Nos grupos já rolavam as farpas, as “vacinas” e as flautas. Ele foi cumprindo suas obrigações, até que chegou à noite e ele sentou em frente a TV, com cerveja e petiscos. Mesmo sua forma ET gostava deste ritual. Por um instante ele pensou que poderia curtir seu novo corpo. Então veio a partida.

Maracanã lotado, com mais de 60 mil pessoas. Os colorados também compareceram em peso, tendo chegado de todas as formas. Em campo, um jogo movimentado desde o início. Ambas as equipes tiveram chances até o gol do Fluminense, aos 9. Arias se antecipou a Renê, avançou e tocou para John Kennedy. Rapidamente ele achou o artilheiro Cano. De primeira, ele abriu o placar.

No momento do gol, o colorado agora E.T. viveu momentos estranhos. Seu corpo tinha espasmos eufóricos que o faziam cuspir seus petiscos. Era um sentimento difícil de nomear. Devia ser a adrenalina do jogo, muito bom até aquele momento. Mas não poderia ser alegria, não dele, um colorado de nascença. Esta negação evocava lembranças que o aturdiam.

O jogo seguiu. Após longuíssimos minutos de controle do Fluminense na partida, sempre com toques refinados, aos poucos o Inter foi recobrando a presença na partida. Principalmente com Enner Valencia, sempre incomodando a lenta defesa adversária. Eis que foi em uma falta em cima dele que o lateral direito Samuel Xavier, do Fluminense, acabou expulso.

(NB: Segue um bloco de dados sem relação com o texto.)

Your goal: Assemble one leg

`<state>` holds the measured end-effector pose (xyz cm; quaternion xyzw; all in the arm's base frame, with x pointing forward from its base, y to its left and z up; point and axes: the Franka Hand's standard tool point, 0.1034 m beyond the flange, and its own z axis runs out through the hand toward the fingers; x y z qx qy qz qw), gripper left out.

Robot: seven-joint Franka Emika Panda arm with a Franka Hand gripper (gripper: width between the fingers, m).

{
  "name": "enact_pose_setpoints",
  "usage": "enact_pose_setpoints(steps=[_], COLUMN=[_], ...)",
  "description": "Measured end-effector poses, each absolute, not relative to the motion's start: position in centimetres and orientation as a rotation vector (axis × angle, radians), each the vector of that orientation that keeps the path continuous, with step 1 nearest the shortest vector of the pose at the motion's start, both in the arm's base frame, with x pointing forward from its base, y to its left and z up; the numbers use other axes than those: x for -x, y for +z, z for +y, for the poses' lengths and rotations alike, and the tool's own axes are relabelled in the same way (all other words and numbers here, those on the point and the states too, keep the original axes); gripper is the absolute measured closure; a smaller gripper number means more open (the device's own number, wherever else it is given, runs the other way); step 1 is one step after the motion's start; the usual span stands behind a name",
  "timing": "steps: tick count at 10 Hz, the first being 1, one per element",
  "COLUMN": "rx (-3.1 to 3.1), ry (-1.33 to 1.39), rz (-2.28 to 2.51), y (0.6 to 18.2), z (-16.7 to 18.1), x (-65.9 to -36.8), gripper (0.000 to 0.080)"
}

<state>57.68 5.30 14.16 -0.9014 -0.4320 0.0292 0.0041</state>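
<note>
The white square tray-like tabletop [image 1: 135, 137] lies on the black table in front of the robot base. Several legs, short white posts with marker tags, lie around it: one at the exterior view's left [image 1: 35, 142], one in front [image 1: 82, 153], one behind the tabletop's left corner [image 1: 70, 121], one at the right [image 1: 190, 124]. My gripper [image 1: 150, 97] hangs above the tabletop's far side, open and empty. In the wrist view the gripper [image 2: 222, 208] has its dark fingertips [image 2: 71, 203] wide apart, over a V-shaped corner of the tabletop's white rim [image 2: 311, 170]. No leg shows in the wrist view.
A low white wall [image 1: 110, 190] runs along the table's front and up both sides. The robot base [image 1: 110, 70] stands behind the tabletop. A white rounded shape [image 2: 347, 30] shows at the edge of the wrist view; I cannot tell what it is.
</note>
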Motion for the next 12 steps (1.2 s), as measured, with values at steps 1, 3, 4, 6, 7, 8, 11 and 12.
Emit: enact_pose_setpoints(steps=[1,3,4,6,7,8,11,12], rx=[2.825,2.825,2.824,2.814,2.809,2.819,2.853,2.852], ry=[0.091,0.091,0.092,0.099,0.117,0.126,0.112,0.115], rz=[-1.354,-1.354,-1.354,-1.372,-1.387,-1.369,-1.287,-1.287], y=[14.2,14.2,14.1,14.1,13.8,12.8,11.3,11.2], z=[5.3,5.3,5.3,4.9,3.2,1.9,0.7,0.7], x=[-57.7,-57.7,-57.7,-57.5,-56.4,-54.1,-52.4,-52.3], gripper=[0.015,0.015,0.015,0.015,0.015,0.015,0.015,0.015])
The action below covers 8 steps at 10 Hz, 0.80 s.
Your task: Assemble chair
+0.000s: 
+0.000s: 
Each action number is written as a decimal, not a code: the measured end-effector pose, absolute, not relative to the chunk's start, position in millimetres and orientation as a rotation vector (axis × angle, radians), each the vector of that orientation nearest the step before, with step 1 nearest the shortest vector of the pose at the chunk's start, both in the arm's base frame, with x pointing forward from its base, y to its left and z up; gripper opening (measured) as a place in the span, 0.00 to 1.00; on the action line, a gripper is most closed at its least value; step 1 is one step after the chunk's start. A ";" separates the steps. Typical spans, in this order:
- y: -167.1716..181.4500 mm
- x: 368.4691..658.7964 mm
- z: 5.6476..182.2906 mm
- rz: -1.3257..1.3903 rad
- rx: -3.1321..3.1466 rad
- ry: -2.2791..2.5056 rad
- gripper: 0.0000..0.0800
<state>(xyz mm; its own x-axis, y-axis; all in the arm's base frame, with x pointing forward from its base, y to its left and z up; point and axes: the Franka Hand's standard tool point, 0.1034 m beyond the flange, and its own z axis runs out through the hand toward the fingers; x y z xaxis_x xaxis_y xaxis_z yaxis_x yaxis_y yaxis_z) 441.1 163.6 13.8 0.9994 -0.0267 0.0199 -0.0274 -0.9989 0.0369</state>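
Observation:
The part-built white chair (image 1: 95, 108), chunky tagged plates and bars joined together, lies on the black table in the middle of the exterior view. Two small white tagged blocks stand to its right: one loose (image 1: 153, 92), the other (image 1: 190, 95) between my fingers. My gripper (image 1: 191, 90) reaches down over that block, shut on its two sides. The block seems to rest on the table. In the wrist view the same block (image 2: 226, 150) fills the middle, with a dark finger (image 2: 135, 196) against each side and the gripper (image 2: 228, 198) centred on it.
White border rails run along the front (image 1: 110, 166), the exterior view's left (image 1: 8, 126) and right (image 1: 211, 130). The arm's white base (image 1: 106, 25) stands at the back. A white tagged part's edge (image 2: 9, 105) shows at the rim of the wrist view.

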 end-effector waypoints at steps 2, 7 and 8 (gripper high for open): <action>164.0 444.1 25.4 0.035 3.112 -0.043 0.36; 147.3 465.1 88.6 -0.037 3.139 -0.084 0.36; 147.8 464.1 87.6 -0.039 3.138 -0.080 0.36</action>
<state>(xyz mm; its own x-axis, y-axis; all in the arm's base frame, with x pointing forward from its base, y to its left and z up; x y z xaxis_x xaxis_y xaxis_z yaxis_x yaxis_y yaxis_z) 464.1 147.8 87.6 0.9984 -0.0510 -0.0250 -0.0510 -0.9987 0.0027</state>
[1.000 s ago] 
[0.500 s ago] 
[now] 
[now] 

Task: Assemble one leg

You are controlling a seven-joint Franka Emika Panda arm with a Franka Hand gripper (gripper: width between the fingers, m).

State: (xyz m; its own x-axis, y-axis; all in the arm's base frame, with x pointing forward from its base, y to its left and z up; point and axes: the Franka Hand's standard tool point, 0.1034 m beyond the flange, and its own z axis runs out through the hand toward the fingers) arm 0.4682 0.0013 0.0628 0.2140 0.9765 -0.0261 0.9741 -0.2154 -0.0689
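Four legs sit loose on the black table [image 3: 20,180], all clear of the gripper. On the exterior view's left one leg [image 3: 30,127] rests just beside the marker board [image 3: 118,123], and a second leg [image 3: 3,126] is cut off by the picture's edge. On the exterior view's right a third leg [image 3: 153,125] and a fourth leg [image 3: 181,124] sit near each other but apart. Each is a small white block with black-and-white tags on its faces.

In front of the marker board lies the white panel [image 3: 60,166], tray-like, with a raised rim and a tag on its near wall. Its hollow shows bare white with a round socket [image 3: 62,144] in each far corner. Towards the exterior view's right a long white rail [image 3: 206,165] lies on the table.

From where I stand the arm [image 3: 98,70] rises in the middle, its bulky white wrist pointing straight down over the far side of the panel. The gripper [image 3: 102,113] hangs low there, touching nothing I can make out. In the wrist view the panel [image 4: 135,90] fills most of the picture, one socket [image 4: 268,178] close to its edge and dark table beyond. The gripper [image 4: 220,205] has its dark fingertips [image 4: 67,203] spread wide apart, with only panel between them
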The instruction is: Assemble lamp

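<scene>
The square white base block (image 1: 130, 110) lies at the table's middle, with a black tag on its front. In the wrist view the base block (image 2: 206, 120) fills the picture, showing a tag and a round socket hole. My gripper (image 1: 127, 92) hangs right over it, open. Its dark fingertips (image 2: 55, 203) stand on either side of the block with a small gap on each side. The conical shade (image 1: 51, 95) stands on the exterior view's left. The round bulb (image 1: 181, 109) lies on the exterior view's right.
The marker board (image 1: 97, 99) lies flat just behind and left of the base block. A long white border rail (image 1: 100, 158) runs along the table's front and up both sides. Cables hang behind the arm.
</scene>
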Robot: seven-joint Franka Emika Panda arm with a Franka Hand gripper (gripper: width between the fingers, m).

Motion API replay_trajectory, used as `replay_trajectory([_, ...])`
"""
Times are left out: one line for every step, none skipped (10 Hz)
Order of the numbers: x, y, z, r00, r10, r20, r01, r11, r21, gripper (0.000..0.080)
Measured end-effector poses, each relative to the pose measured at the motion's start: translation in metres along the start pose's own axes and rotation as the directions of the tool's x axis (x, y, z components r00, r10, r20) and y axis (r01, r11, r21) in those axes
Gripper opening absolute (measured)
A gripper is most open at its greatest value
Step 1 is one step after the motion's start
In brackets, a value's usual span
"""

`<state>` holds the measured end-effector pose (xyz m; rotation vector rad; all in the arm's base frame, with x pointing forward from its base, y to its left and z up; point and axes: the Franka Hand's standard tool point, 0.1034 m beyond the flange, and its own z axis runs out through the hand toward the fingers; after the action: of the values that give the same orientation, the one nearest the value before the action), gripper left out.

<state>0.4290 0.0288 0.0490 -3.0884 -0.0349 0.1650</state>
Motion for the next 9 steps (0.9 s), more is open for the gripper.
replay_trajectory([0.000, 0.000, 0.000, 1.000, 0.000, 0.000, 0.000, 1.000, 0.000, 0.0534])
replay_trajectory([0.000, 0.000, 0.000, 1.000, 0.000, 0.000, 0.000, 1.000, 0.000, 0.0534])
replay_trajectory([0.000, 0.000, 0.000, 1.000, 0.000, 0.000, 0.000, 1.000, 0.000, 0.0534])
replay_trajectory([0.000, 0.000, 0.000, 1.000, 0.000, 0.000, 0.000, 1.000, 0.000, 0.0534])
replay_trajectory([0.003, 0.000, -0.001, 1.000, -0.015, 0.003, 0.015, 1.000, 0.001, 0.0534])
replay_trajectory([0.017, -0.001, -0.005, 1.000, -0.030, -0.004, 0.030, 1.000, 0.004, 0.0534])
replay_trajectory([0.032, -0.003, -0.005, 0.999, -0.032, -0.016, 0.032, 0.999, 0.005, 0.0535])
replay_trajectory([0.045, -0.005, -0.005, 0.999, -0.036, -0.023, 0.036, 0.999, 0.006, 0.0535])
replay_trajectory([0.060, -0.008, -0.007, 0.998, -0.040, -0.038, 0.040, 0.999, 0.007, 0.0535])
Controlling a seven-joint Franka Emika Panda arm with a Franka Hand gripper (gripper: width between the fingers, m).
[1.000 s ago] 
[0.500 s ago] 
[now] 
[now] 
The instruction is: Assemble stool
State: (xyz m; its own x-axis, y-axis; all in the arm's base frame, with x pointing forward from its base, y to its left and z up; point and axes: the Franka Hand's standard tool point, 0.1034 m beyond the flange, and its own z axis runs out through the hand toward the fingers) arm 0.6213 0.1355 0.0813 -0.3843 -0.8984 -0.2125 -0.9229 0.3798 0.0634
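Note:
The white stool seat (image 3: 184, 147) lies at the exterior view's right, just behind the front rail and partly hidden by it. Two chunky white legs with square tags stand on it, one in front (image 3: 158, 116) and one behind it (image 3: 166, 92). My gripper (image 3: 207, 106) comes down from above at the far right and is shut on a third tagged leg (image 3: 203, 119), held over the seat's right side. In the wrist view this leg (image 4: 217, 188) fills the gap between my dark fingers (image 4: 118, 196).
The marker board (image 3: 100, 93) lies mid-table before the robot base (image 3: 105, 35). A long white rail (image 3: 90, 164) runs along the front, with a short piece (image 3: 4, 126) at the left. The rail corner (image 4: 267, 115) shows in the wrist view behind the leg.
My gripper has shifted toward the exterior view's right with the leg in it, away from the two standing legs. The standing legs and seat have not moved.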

A história do jogo mudou, assim como o sentimento do nosso extraterrestre.

Agora era seu estômago, já citado em outras crônicas, que estava embrulhado. Mais uma sensação que ele desconhecia a causa e o nome. Fato é que os minutos seguiram e, ainda no primeiro tempo, veio o empate do Inter, com Hugo Mallo, de cabeça. O jogo foi para o intervalo com o Inter mais animado e o ET com a barriga em revertério. “O que estará acontecendo comigo?”.

No segundo tempo, já não havia cerveja nem petiscos. Tudo era a aflição da partida. Fernando Diniz tirou Ganso e Felipe Melo para dar mais solidez ao meio e à defesa, mas sem abdicar de atacar. O Inter veio para matar o jogo. Teve um gol bem anulado de Mercado e, em seguida, virou o jogo com Alan Patrick, aos 18. Nosso ET correu para o banheiro. Precisava vomitar.

Pensou em desligar a TV, mas ele decidiu ver mesmo assim. Coudet fez trocas que, ao que parece, frearam o Inter. O Fluminense se tranquilizou e mesmo com um a menos, começou a incomodar o Inter. Até que, aos 32, Arias cobrou um escanteio, obtido pelo time da casa após erro defensivo da equipe gaúcha, Nino escorou de cabeça e Cano se antecipou com o pé ao marcador, dentro da área, para empatar a partida.

No sofá, o ET via os minutos finais com um misto de tensão e expectativa. Quando o árbitro apontou o término, seu corpo se afundou. Ele só queria dormir para acordar no dia seguinte com um pouco de conforto, menos cindido. A vida é explorar diferentes pontos dos cosmos, mas também é trabalhoso estar sempre limpando rastros de gosma.